Meristem warns oil cuts by Saudi Arabia, Russia pose global inflation risk – Meristem, a prominent Nigerian asset management, stockbroking, and financial advisory firm, has cautioned that Saudi Arabia and Russia’s reduced crude oil production, which is anticipated to increase oil prices, could exacerbate global inflation.
This warning was imparted in the latest “Macroeconomic Update: Inflation Expectation” report from Meristem, which was shared with BusinessDay.
It stated, “In the future, we anticipate that the voluntary extension of oil production cuts by Saudi Arabia and Russia will lead to further increases in oil prices, posing a significant upside risk to global inflation.”
“The two nations announced their intention to extend their oil supply cuts (1.00 mbpd for Saudi Arabia and 0.3 mbpd for Russia) through the remainder of 2023, causing Brent crude prices to surge to USD90.49/bbl on September 7—the highest level since November 2022.”
This month, the price of crude oil has increased by more than 2 percent. Brent crude, which was $85.24 per barrel on August 30, 2023, has risen to $90.50 per barrel at present. According to data from the oilprice.com website, the price of West Texas Intermediate (WTI) increased from $81.63 per barrel on August 30, 2023 to $89.13 per barrel.
This decision to extend the oil production cuts was made by these two main oil producers on Tuesday, September 5. Despite appeals from the U.S. and their Western allies to avoid these production cuts, they maintain their stance.
“The Saudis foreshadowed this outcome last month with their lengthier, more in-depth statement, but many market participants were still caught off guard by today’s move. In a recent interview with Reuters, RBC Capital Markets analyst Helima Croft stated, referring to Saudi Energy Minister Prince Abdulaziz bin Salman, “This once again demonstrates that Prince Abdulaziz remains firmly in whatever-it-takes mode.”
According to a statement from the state news agency SPA, citing an energy ministry official, Saudi Arabia plans to extend its 1 million barrels per day (bpd) oil output reduction until December 2023.
Similarly, Russia will extend its voluntary oil export reduction of 300,000 barrels per day until the end of the year, as announced by Deputy Prime Minister Alexander Novak.

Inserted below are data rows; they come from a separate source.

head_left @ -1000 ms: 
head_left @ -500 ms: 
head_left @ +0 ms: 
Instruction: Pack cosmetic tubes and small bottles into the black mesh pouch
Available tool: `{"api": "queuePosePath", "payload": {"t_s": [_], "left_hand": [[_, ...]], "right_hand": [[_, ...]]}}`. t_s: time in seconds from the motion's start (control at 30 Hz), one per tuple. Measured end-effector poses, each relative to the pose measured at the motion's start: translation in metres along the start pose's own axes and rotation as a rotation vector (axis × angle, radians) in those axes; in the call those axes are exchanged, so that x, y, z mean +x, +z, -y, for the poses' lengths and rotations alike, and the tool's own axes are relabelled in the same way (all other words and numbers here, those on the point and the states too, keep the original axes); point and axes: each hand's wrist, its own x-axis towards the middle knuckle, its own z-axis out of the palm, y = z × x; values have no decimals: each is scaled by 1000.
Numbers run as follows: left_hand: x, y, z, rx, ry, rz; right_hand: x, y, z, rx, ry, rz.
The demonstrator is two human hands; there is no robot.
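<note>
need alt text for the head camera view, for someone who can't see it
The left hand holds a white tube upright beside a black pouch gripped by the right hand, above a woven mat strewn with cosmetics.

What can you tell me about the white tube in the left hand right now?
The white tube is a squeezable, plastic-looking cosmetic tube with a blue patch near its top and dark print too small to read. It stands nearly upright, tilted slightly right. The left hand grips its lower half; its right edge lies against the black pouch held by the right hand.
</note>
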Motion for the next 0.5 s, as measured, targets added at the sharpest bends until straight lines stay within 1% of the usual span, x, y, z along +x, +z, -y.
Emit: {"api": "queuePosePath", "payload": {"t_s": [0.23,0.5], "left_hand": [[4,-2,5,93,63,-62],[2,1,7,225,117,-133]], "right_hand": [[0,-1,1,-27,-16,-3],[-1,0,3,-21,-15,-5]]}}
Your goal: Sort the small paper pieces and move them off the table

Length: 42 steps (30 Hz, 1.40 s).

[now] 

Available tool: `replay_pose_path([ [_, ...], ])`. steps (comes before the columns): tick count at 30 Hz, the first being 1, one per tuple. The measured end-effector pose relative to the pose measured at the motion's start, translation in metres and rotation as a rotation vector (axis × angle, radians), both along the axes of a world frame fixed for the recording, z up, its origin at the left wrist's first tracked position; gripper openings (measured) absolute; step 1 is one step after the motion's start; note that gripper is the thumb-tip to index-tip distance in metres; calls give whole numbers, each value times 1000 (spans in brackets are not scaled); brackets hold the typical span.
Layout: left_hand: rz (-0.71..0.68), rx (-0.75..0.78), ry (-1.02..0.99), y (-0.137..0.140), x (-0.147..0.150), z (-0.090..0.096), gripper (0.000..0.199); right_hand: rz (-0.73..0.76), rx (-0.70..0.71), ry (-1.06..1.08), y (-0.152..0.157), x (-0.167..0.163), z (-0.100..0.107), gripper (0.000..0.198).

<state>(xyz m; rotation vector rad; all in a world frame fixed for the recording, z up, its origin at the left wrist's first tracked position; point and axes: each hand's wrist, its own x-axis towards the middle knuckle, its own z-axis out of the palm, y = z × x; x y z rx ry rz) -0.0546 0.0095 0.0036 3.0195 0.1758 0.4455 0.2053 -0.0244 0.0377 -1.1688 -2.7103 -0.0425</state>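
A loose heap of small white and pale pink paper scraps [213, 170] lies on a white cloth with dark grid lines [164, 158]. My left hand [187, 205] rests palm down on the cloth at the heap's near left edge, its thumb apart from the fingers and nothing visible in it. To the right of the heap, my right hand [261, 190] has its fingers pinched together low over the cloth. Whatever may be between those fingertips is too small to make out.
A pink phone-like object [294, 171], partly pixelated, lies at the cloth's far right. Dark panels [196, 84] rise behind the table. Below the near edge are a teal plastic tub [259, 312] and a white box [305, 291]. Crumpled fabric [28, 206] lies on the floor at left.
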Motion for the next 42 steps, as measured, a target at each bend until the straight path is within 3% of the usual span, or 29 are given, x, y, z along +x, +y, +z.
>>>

According to SPA and Novak, both nations intend to evaluate these cuts monthly, with the option to deepen them or modify output levels based on market conditions.
In the meantime, Meristem observed that sustained strict monetary policies in major economies and weakening economic growth indicators could help curtail inflation.
The report stated, “However, given that monetary policy remains restrictive and economic growth indicators largely indicate slower output growth, we anticipate that the resulting decline in consumer spending will help to some extent to tame inflation.”